On Jun 23, 2015, at 12:09 , Rhoads, Robert W. <[email protected]> wrote:
>
> My thinking of how it works is different from how it actually works…so I took
> your advice and made some changes. I have only an AD source, with a rule
> that has no conditions (catch all) that assigns the Role to default and sets
> the unregistration time. I do still have an issue, and recall I am using
> dot1x/mab:
>
> If the client is NOT registered in PF, and the client has the needed services
> running for wired 802.1x with the supplicant set for MSCHAP and to pass the
> login credentials to MSCHAP, radius auth (using the AD source I assume) fails
> and the system is put in the registration VLAN.
> Second Issue: Assuming we continue on with this failed state situation, and
> attempt to login via the web portal using the same credentials (all in AD),
> the portal report bas username/password and I get nowhere.
>
This sounds like the initial 802.1x authentication failing, the switch trying
MAB and then the portal not allowing you through because the source is either
misconfigured or the username/password is wrong.
> What I would like to see is a single sign on (Windows logon), where the
> Windows logon credentials are passed to the supplicant which uses them for
> 802.1x and then PF does the autoregistration. Is my problem with some MSCHAP
> set up in the first issue?

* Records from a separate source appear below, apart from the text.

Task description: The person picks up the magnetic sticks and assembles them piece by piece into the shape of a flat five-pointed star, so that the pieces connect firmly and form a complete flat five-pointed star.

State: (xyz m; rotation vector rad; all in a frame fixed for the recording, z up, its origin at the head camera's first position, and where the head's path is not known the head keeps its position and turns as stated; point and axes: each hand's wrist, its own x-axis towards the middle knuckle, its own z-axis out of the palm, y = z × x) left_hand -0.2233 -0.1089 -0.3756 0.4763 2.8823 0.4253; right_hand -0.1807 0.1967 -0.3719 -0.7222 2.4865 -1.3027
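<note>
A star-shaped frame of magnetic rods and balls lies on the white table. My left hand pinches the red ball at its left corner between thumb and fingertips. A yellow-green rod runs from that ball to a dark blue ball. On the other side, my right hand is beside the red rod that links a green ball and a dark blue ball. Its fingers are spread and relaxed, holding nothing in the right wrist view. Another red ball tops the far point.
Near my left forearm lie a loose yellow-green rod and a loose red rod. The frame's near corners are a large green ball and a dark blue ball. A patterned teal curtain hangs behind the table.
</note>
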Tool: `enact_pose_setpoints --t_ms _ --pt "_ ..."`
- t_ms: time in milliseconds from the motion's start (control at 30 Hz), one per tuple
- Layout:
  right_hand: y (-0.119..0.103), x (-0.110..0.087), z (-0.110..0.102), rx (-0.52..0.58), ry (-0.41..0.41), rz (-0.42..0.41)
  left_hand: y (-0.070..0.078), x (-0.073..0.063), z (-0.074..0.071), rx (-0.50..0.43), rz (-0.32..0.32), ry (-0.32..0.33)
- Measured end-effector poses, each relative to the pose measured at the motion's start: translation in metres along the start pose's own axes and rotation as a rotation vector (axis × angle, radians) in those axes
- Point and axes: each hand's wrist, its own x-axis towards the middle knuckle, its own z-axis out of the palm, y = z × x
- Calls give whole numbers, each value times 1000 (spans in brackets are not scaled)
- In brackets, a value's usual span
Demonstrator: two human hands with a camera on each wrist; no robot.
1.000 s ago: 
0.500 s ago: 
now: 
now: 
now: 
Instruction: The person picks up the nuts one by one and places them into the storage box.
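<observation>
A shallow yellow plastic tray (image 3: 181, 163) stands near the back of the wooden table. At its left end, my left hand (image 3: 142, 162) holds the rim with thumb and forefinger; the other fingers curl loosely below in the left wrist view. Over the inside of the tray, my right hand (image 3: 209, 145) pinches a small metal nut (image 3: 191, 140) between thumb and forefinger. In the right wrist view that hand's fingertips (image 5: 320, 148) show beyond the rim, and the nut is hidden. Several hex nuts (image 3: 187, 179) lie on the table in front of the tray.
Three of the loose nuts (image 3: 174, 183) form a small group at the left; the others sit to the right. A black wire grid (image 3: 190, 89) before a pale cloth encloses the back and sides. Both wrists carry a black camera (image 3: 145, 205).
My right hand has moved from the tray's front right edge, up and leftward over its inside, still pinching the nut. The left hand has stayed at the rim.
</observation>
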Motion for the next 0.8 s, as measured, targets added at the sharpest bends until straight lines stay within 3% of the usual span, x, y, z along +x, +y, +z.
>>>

Where might the problem be in the second issue?
>
This is doable and is actually what a lot of people are doing.
I can’t help you without more details though.
I need:
1. The full radiusd -d raddb -X output for a failed 802.1x authentication
2. the conf/profiles.conf and conf/authentication.conf files
3. the logs/packetfence.log for the MAC of the device you are trying to
register.
>
> And a totally separate question, is it possible to make it so PF will
> deregister a client system when the user logs off?
Not reliably.
There’s no RADIUS packet that specifically says “logging off”.
You may get a radius accounting “stop session”, but that does not necessarily
mean the user logged off.
Conversely if the user is not connected when he/she logs off (e.g. on wireless)
you would not get anything.
The real question is what are you trying to achieve?
When using 802.1x, authentication still has to happen anytime the user
connects, regardless of whether they are registered or not.
Regards,
--
Louis Munro
[email protected] :: www.inverse.ca
+1.514.447.4918 x125 :: +1 (866) 353-6153 x125
Inverse inc. :: Leaders behind SOGo (www.sogo.nu) and PacketFence
(www.packetfence.org)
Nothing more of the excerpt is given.